Our results have four practical implications. First, firms should treat innovation disclosure as part of their supply chain management strategy and not just heir investor relations efforts. Our results show that transparent innovation disclosure reduces supply chain risk through network diversification, collaborative innovation, and stronger reputation and credit capacity. Firms would benefit from establishing systematic mechanisms to communicate technological progress, R&D plans, and intellectual property through formal channels such as MD&A sections. This is particularly relevant for non-state-owned and high-tech firms, where the risk-reducing effect of disclosure is most pronounced. In practice, coordinating disclosure efforts across supply chain management and investor relations functions allows firms to serve both capital market communication and supply chain relationship objectives at the same time.

Second, regulators should strengthen institutional arrangements for innovation disclosure, taking advantage of the multiplier effects we document at key supply chain nodes. Our finding that downstream customers’ disclosure incentivizes upstream suppliers to become more transparent suggests that promoting disclosure by influential firms can improve the information environment across the entire network. One way to do this is to enhance MD&A disclosure guidelines with more structured requirements for innovation-related content, covering R&D investments, technological breakthroughs, patent portfolios, and innovation partnerships. Incentive mechanisms such as disclosure ratings and best-practice recognition can amplify the demonstration effects of core firms.

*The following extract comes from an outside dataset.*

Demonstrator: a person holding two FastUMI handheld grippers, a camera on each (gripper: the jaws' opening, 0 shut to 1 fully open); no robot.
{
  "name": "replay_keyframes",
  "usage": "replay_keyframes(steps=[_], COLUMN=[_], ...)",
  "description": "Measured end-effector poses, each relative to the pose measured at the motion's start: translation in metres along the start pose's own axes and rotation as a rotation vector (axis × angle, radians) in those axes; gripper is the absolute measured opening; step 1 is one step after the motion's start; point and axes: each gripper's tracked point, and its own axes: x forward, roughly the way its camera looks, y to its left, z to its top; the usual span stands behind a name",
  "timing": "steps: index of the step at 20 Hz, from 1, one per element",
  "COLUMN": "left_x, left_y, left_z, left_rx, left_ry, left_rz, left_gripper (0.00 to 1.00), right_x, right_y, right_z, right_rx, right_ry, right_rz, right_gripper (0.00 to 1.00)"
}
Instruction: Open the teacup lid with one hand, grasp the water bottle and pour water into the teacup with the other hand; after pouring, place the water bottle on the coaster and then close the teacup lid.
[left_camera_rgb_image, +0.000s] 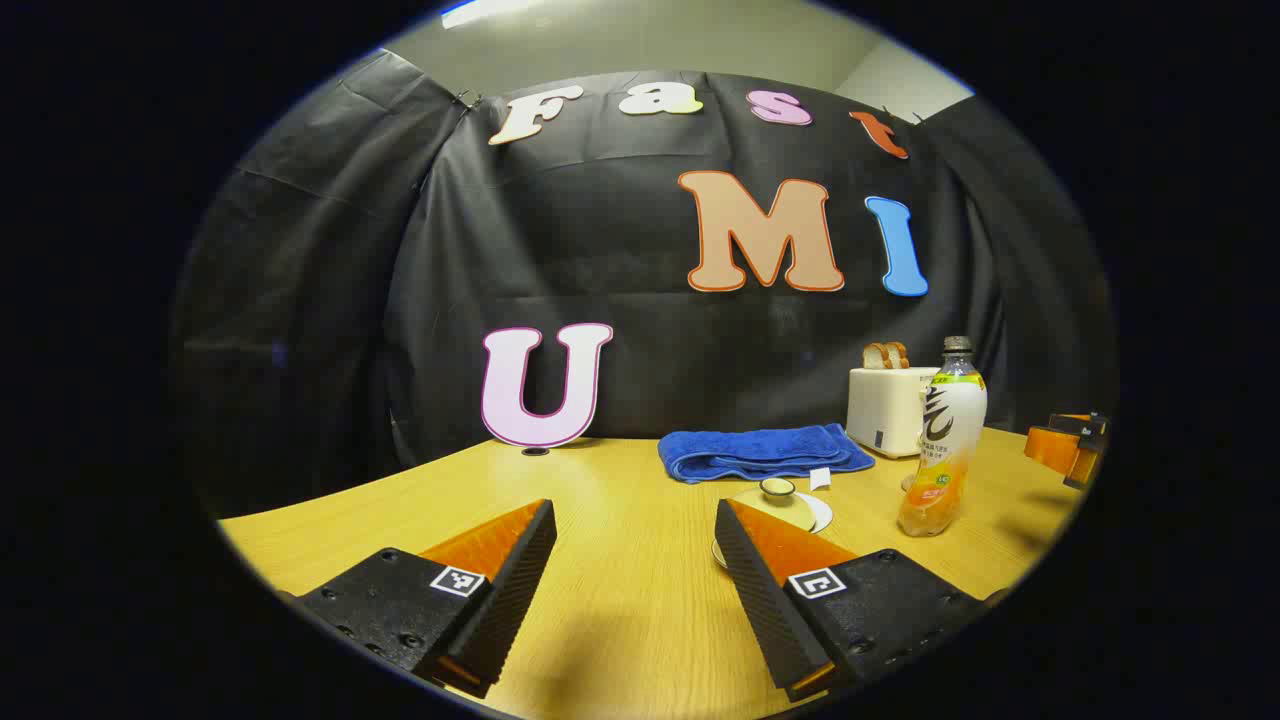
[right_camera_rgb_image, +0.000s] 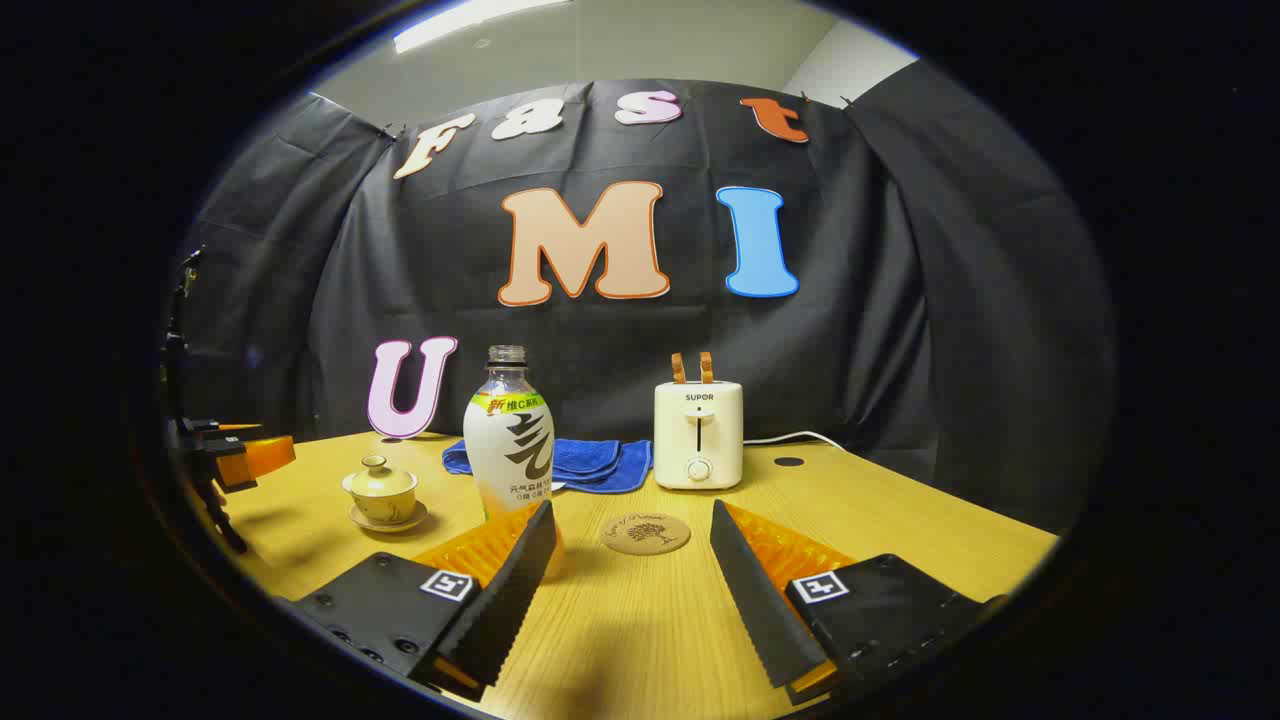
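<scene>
A pale lidded teacup (left_camera_rgb_image: 781, 493) on its saucer stands on the wooden table (left_camera_rgb_image: 620, 600), just beyond my left gripper (left_camera_rgb_image: 635, 512) and partly hidden by that gripper's right-hand finger. The lid is on. The left gripper is open and holds nothing. A capless drink bottle (right_camera_rgb_image: 509, 440) with a white and green label stands upright, close behind the left-hand finger of my right gripper (right_camera_rgb_image: 632, 512), which is open and empty too. A round brown coaster (right_camera_rgb_image: 646, 533) lies flat between the right gripper's fingertips, a little beyond them. The teacup (right_camera_rgb_image: 381, 490) is left of the bottle (left_camera_rgb_image: 944, 440).
A white toaster (right_camera_rgb_image: 698, 434) with two slices of toast stands at the back, its cable trailing right. A folded blue towel (left_camera_rgb_image: 762, 452) lies behind the teacup. The other gripper (left_camera_rgb_image: 1062, 447) hovers at the table's right side in the left gripper view.
</scene>
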Motion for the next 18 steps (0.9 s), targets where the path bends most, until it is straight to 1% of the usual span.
replay_keyframes(steps=[6,7,11,12,13,14,15,16,17,18], left_x=[0.0000,0.0002,0.0000,0.0005,0.0003,0.0005,0.0001,0.0004,0.0006,0.0006], left_y=[-0.0040,-0.0040,-0.0064,-0.0072,-0.0067,-0.0064,-0.0061,-0.0065,-0.0067,-0.0072], left_z=[0.0005,0.0001,0.0004,0.0005,0.0003,0.0004,0.0000,0.0002,0.0001,-0.0002], left_rx=[-0.001,-0.001,-0.002,-0.002,-0.002,-0.001,-0.002,-0.001,-0.002,-0.002], left_ry=[-0.001,-0.002,-0.001,-0.002,-0.003,-0.003,-0.003,-0.002,-0.003,-0.002], left_rz=[-0.015,-0.015,-0.024,-0.028,-0.029,-0.029,-0.029,-0.029,-0.029,-0.031], left_gripper=[0.94,0.94,0.94,0.94,0.94,0.96,0.94,0.91,0.94,0.94], right_x=[-0.0005,-0.0004,-0.0003,-0.0002,-0.0006,-0.0005,-0.0004,-0.0006,-0.0004,-0.0008], right_y=[0.0000,-0.0001,0.0004,0.0002,-0.0001,0.0003,0.0001,0.0003,0.0002,0.0001], right_z=[0.0001,0.0000,-0.0001,-0.0003,0.0002,-0.0002,0.0001,-0.0001,0.0001,0.0001], right_rx=[0.000,0.000,0.000,0.000,0.000,0.000,0.000,0.000,0.000,0.000], right_ry=[0.000,0.000,0.000,0.000,0.000,0.000,0.000,0.000,0.000,0.000], right_rz=[0.000,0.000,0.000,0.000,0.000,0.000,0.000,0.000,0.000,0.000], right_gripper=[0.98,0.94,0.94,0.99,0.94,0.94,0.94,0.98,0.94,0.98])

Third, policymakers should recognize the systemic nature of supply chain risk and promote collaborative risk management across firm boundaries. Our evidence of bidirectional risk contagion, with stronger transmission from downstream to upstream, implies that individual firms’ risk management efforts alone are not sufficient. Governments and industry associations can facilitate this by building supply chain risk information-sharing platforms that enable coordinated early warning, risk assessment, and emergency response among connected firms.

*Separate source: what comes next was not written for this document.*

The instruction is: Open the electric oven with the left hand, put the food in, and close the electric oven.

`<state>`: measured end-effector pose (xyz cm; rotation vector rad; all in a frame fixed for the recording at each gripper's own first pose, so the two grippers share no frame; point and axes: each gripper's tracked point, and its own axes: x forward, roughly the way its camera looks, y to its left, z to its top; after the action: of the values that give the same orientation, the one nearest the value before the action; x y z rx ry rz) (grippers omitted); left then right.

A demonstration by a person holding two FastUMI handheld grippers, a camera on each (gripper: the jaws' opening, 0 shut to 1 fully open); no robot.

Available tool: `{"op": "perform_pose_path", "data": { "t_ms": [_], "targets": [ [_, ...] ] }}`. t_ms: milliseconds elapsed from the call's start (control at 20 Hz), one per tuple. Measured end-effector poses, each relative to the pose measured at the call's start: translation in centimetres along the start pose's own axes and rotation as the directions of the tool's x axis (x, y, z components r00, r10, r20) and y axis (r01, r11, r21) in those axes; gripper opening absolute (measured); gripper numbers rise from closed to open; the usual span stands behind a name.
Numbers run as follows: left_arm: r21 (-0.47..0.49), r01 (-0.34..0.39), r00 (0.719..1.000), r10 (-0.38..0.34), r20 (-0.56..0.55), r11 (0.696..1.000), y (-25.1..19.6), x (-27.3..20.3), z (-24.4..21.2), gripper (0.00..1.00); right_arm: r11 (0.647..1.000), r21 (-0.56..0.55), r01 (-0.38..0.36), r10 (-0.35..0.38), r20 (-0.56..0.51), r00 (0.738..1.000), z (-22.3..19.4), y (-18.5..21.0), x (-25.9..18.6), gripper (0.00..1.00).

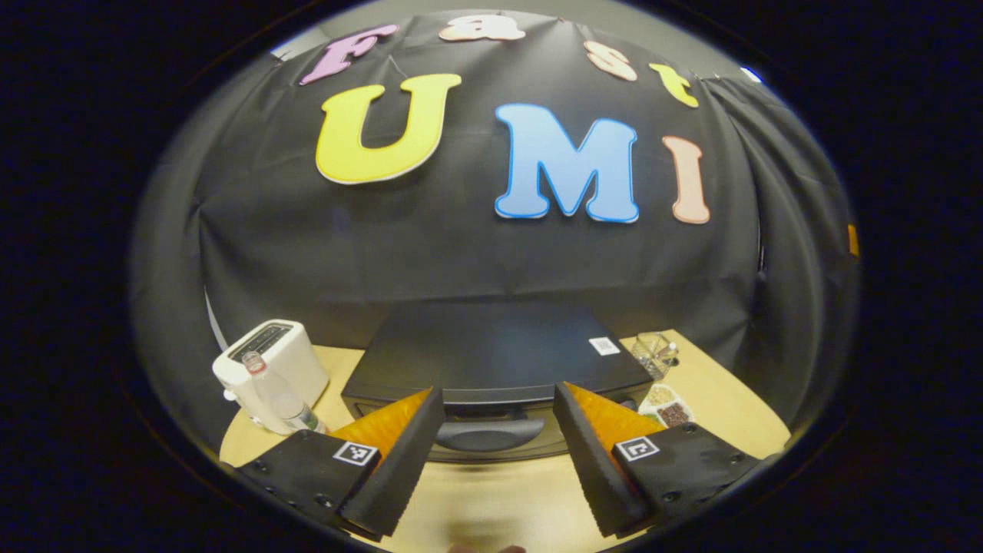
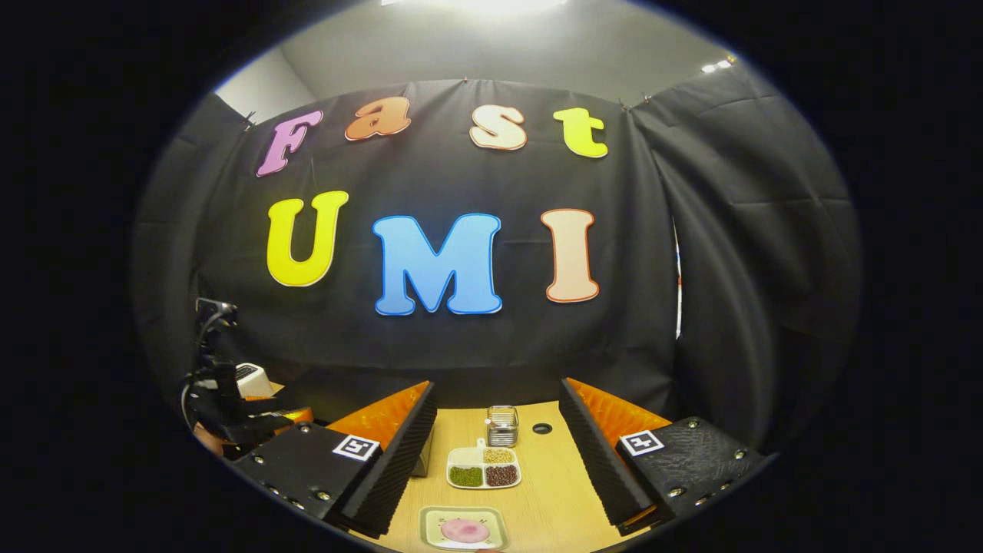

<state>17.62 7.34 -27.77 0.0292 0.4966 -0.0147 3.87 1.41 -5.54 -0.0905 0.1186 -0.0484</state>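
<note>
The black, box-shaped electric oven [image 1: 499, 361] sits toward the back of the pale wooden desk [image 1: 499, 499], its door closed and its dark curved door handle [image 1: 489, 435] facing the left gripper [image 1: 498, 453], whose fingers are spread wide apart and empty, framing the handle from a little way off. Judging by its build, the door is stiff and hinged along its lower edge, so it should swing down once the handle is taken at its middle and drawn out and downward; the oven looks heavy enough to stay put, though a hard tug might slide it on the smooth desk. In the right gripper view, the right gripper [image 2: 498, 461] is likewise released, holding nothing, above a small square pale-green plate [image 2: 434, 530] carrying a round pink piece of food [image 2: 465, 530]. The food looks soft and light, so it is probably safer to take the rigid plate by its rim and keep it level. Beyond it lie a white divided dish of beans [image 2: 484, 468] and a small glass jar [image 2: 502, 426]. A white toaster [image 1: 269, 361] and a clear plastic bottle [image 1: 276, 392] stand left of the oven.
</note>
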Motion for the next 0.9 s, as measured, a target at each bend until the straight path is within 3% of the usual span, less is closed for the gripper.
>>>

Fourth, collaborative innovation should be used as a binding mechanism for supply chain stability. Our finding that innovation disclosure promotes joint patenting, which in turn strengthens relationship specificity and raises switching costs, suggests that firms should incorporate technological compatibility and collaborative innovation potential into their partner selection criteria. At the policy level, governments can lower barriers to supply chain collaborative innovation through dedicated funds, fee reductions for joint patent applications, and tax incentives, all of which would help strengthen stability and resilience across the industrial chain.